- TASK DETAILS: In the listing below, find the line that contains "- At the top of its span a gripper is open" and the line that contains "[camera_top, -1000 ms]". Quote both and every line between them, exactly, and nothing more.

- COLLECTED MATERIAL:
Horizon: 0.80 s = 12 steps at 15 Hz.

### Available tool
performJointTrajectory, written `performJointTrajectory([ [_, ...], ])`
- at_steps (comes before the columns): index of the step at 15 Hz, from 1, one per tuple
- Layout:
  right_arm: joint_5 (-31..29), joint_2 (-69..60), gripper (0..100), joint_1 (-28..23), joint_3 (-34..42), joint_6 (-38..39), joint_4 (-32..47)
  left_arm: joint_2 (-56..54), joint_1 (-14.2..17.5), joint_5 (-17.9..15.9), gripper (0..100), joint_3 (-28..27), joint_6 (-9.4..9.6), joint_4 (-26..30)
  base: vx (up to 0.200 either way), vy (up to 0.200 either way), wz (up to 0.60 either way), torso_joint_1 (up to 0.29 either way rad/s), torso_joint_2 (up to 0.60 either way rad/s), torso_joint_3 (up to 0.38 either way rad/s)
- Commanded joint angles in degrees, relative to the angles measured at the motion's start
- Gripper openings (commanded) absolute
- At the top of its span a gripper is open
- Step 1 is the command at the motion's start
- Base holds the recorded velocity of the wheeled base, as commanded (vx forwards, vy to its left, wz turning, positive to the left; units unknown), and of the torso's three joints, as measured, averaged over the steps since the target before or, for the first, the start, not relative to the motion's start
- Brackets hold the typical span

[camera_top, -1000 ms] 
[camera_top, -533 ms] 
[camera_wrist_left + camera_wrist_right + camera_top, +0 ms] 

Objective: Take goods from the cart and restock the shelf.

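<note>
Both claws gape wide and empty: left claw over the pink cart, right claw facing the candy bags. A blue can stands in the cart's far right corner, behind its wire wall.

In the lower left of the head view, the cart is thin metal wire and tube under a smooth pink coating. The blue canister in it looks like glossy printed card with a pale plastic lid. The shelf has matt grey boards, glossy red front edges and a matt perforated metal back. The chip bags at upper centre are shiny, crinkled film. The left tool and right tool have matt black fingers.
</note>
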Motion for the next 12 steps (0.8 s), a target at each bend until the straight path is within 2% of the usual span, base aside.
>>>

- WRITTEN REPLY:
- At the top of its span a gripper is open
- Step 1 is the command at the motion's start
- Base holds the recorded velocity of the wheeled base, as commanded (vx forwards, vy to its left, wz turning, positive to the left; units unknown), and of the torso's three joints, as measured, averaged over the steps since the target before or, for the first, the start, not relative to the motion's start
- Brackets hold the typical span

[camera_top, -1000 ms] 

This exercise has now been fully answered.